(PROBLEM) Pictures are to be dropped from the copy. Retype the listing exactly.

(MATERIAL PROVIDED)

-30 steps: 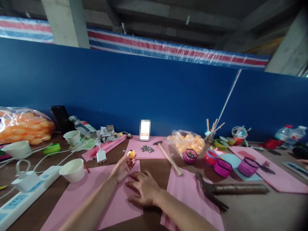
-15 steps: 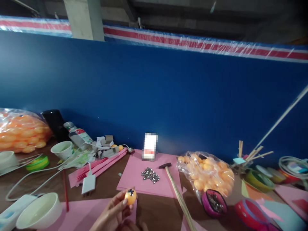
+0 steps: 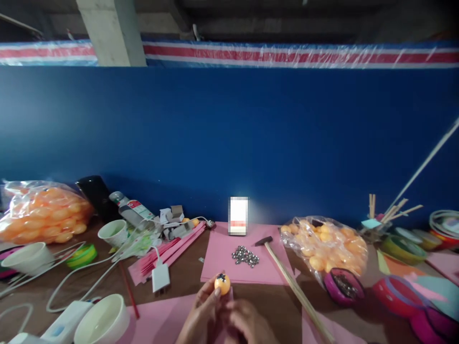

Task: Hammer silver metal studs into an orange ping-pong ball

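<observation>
An orange ping-pong ball [image 3: 222, 284] with a dark mark or small dark piece on its top is pinched between the thumb and fingers of my left hand [image 3: 204, 308]. Close beside it on the right is my right hand [image 3: 247, 320], low in the view and smeared by motion, so its fingers do not show clearly. Beyond the ball, a heap of small shiny metal pieces [image 3: 245, 256] lies on pink paper [image 3: 217, 248]. A hammer [image 3: 283, 272] with a dark head and wooden handle rests to the right of the heap.
Bags of orange balls stand at the left [image 3: 46, 215] and right [image 3: 322, 243]. A purple bowl [image 3: 342, 286] holds metal bits. White bowls [image 3: 103, 317], cables, a white charger [image 3: 160, 277] and a bottle [image 3: 131, 210] crowd the left. A blue wall [image 3: 229, 134] closes the back.
The view has shifted, so the table's things sit further right. My left hand still holds the ball; my right hand has come up further into view beside it.
</observation>
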Demonstrator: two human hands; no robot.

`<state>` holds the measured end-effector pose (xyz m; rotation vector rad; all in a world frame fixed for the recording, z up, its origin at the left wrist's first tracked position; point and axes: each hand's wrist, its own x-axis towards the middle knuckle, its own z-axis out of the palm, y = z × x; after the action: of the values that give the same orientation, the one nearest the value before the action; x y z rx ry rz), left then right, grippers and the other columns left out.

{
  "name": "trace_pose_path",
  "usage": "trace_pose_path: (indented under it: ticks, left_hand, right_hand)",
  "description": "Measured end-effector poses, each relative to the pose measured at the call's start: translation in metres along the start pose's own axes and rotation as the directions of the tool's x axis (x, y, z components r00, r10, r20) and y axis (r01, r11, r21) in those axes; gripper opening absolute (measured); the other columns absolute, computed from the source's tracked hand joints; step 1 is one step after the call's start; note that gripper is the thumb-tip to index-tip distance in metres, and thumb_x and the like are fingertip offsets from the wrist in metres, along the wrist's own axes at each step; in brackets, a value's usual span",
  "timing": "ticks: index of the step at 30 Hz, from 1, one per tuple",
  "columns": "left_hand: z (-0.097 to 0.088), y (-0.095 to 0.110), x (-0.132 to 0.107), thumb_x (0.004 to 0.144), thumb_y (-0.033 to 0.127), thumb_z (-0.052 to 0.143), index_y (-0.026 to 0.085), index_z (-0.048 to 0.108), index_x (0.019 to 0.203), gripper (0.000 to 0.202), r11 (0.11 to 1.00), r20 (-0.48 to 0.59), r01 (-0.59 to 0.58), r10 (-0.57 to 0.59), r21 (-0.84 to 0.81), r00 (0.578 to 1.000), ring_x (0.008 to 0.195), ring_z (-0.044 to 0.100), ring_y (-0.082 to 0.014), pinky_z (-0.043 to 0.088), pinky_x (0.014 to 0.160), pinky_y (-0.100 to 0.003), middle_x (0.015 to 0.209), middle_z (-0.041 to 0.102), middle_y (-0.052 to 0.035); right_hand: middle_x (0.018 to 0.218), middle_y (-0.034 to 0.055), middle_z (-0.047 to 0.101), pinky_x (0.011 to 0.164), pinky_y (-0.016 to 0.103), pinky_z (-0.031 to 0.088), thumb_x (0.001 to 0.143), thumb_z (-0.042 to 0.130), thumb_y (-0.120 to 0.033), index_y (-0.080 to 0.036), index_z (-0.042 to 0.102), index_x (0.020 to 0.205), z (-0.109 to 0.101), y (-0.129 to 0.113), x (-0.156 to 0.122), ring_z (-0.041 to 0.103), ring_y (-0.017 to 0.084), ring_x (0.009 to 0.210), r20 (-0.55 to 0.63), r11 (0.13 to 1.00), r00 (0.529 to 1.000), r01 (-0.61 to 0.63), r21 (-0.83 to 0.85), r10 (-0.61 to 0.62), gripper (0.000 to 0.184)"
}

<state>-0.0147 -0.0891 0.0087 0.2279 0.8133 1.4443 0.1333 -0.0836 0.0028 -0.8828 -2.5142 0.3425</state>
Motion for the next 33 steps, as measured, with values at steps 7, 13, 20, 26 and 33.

(YOUR SOLUTION)
-30 steps: 
-15 steps: 
+0 steps: 

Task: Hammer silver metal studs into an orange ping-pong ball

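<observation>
An orange ping-pong ball [image 3: 222, 284] with a dark mark or small dark piece on its top is pinched between the thumb and fingers of my left hand [image 3: 204, 308]. Close beside it on the right is my right hand [image 3: 247, 320], low in the view and smeared by motion, so its fingers do not show clearly. Beyond the ball, a heap of small shiny metal pieces [image 3: 245, 256] lies on pink paper [image 3: 217, 248]. A hammer [image 3: 283, 272] with a dark head and wooden handle rests to the right of the heap.
Bags of orange balls stand at the left [image 3: 46, 215] and right [image 3: 322, 243]. A purple bowl [image 3: 342, 286] holds metal bits. White bowls [image 3: 103, 317], cables, a white charger [image 3: 160, 277] and a bottle [image 3: 131, 210] crowd the left. A blue wall [image 3: 229, 134] closes the back.
The view has shifted, so the table's things sit further right. My left hand still holds the ball; my right hand has come up further into view beside it.
</observation>
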Demonstrator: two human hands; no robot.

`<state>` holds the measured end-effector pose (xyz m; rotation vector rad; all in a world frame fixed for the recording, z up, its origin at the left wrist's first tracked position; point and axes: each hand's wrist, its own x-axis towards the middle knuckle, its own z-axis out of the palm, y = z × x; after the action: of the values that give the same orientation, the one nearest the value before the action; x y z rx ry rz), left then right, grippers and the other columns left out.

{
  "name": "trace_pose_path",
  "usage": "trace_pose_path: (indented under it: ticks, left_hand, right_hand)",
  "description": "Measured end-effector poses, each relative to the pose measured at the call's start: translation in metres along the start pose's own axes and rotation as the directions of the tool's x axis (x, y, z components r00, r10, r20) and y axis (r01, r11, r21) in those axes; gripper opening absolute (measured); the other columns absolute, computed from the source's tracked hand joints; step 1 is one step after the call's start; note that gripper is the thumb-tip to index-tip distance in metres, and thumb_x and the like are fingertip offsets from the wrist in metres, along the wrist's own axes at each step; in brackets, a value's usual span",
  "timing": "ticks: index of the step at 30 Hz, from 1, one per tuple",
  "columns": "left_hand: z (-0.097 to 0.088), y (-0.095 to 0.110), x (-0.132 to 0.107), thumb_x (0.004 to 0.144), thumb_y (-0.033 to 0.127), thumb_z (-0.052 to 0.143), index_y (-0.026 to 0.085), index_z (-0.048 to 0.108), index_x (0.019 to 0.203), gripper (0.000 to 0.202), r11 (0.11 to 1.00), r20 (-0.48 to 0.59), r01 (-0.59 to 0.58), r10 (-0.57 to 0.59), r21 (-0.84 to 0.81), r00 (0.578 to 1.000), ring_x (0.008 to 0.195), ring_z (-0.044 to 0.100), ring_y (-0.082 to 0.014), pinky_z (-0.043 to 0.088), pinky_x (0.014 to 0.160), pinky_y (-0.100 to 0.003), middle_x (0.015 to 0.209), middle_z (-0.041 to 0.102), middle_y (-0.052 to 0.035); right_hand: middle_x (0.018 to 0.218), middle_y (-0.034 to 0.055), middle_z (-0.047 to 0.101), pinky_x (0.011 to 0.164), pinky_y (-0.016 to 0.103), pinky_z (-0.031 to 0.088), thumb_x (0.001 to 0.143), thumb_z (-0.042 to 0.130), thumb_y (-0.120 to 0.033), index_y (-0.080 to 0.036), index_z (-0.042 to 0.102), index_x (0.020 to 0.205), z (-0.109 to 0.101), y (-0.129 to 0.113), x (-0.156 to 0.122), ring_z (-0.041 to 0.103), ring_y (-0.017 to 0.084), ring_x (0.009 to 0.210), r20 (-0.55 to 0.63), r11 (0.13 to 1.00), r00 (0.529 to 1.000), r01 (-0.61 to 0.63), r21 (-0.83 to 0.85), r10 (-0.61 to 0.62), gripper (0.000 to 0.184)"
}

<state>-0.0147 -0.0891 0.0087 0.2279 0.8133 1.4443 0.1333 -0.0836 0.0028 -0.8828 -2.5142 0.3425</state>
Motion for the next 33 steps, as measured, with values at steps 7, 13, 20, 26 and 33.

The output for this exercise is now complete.